Find one clean rider with a career path like Wiggins, Froome or Thomas.

There are none, because that stuff just doesn't happen in the real world. There's no-one out there who focuses on riding a bike their whole like (like Froome, Wiggins and Thomas all did) and then suddenly (after the age of 25 nonetheless) they figure out the big secret and become world beaters over the course of just a couple of years.

Let me correct that. It's not a couple of years. It's months, or even weeks in the case of Froome.

Since it's so normal, all I ask is one other rider that did it to the degree of the British Sky boys. Should be easy if it's so normal.

Casual reminder that samhocking still hasn't responded to this very simple request.

I'm going to guess there'll be complete radio silence from him on this issue at least until I've won the Giro/Tour/Vuelta triple in about three years because I've just now decided to go pro on a whim. I'm in my mid-20s, by the way, so now is the perfect time to start.

I'll answer on behalf of Sam. The closest I can think of is Mauro Santambrogio.
Both were domestiques, with a mountain bias, on top World Tour teams.
Both were not given leadership roles and had no WT wins.
Both had had a lesser win in their own country but struggled to replicate elsewhere. (Since Froome lived for so long in SA, I will count that)
Both had transformations after the age of 25.
Both became GT contenders.
Both underwent significant changes in physical appearance (Mauro - puffy face ; Froome - stick insect)

Hope that helps and I hope you don't mind, Sam. You seem too busy to answer.
 
Re: Re:

Alpe d'Huez said:
Craigee said:
samhocking said:
You'd think... Sky would be a bit better ...Turns out all of the above gained Thomas 2 seconds yesterday lol!

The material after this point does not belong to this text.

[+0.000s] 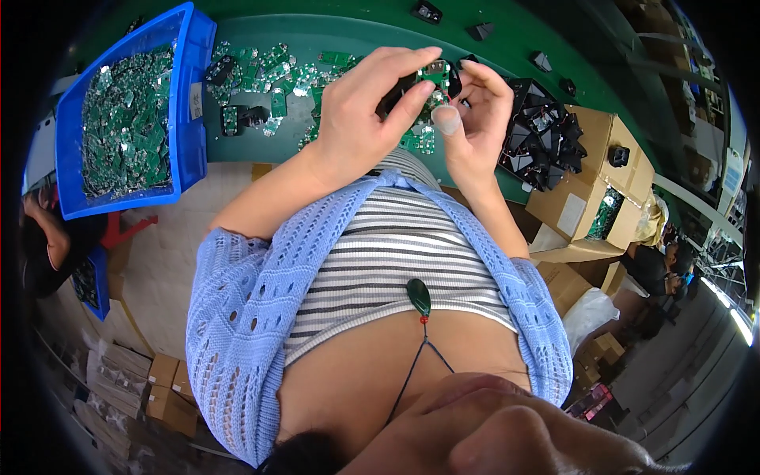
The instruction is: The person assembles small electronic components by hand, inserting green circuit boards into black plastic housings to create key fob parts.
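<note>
Over the green workbench (269,146), both hands hold a small black plastic housing (454,77) with a green circuit board (435,75) set against it. My left hand (360,107) wraps round its left side, the thumb laid along the board's lower edge. On the right side my right hand (479,123) curls its fingers round the housing, and its thumb, with a whitish covering at the tip, lies just below the board. A bit of red wire shows between the two thumbs. The fingers hide much of the housing.
Loose circuit boards (277,103) lie scattered on the bench. A blue bin (196,55) full of boards stands at the left. Black plastic parts (546,138) are heaped at the right beside a cardboard box (582,170). A few black pieces lie at the far edge.
</note>
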`<state>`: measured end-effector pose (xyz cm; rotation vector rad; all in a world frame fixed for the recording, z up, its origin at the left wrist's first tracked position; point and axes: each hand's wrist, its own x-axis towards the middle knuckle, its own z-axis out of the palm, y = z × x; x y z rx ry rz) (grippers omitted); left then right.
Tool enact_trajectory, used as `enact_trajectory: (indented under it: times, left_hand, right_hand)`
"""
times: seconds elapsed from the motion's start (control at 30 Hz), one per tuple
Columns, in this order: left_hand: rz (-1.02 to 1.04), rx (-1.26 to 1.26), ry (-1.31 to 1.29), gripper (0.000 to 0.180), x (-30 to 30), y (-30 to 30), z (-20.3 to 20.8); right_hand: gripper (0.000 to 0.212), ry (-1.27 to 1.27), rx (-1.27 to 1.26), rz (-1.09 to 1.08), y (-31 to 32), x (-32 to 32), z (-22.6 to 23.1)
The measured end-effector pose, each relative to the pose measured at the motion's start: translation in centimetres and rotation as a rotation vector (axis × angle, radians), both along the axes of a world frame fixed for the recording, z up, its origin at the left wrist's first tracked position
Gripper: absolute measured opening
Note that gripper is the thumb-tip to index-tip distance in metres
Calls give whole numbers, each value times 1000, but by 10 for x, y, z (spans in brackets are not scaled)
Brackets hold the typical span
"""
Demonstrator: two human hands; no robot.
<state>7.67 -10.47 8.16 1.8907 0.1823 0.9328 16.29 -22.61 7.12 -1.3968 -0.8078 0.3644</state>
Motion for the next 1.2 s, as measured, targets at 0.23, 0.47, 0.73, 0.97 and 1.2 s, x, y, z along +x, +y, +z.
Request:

Gained two seconds? It's actually gained him 4 hours on his first tour ride. Amazing how one can go from a non climber to freaky and better than Nibali, Quintana, Landa. The same happened with Wiggo too of course. Amazing. Well what is amazing is that anyone believes they've done it clean.
It may be the elephant in the room, but let's not forget the transformation of Froome. Just look at his palmares when he was 20-26. He was basically a nobody. Even when he got to Sky, Brailsford's evaluation of his potential was not very high. But then shazam, a few "marginal gains" later, and he's one of the greatest riders in history.

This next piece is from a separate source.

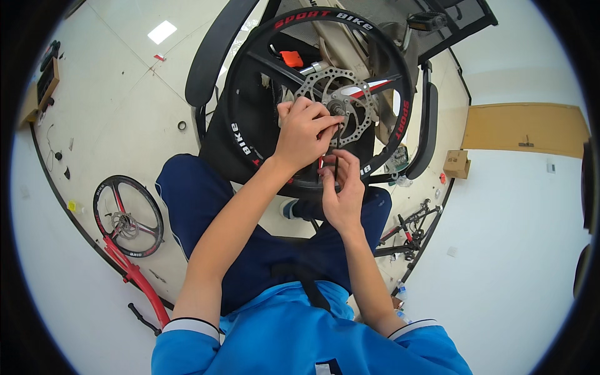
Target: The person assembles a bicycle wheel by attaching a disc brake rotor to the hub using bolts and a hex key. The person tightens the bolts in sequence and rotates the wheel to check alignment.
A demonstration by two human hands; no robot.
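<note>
A black bicycle wheel [400, 106] with red and white lettering stands upright in front of my knees. A silver perforated brake disc [359, 122] sits at its hub. My left hand [303, 131] rests on the disc near the hub, fingers curled on a small part I cannot make out. My right hand [340, 190] is just below it, against the lower rim, gripping a thin black hex key [337, 167] that points up toward the disc. An orange part [291, 59] shows behind the spokes.
A black chair [209, 56] stands behind the wheel. At the left a red bicycle frame [134, 275] lies on the floor with another black wheel [128, 215]. More bike parts [409, 228] lie at the right, beside a cardboard box [457, 164] and a wooden board [525, 128].
</note>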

Maybe in a couple years they'll sign Mark Christian, Sam Brand, or Daniel Pearson and they'll win a few GT's as well. (Apologies for dragging those guys names into the Clinic. For sarcastic purposes only).

I reckon the Yates brothers will replace Froomey and G at sky and they'll dominate the same way. At least they're climbers to begin with. Brailsford will do wonders with them especially being British. He'll turn them around in one season. The Breeding in Cyclists must have improved dramatically in Britain to go from nobodies for 100 years to the dominant country on track and road. Wonder where it came from?
 
Re: Re:

wirral said:
I'll answer on behalf of Sam. The closest I can think of is Mauro Santambrogio.
Both were domestiques, with a mountain bias, on top World Tour teams.
Both were not given leadership roles and had no WT wins.
Both had had a lesser win in their own country but struggled to replicate elsewhere. (Since Froome lived for so long in SA, I will count that)
Both had transformations after the age of 25.
Both became GT contenders.
Both underwent significant changes in physical appearance (Mauro - puffy face ; Froome - stick insect)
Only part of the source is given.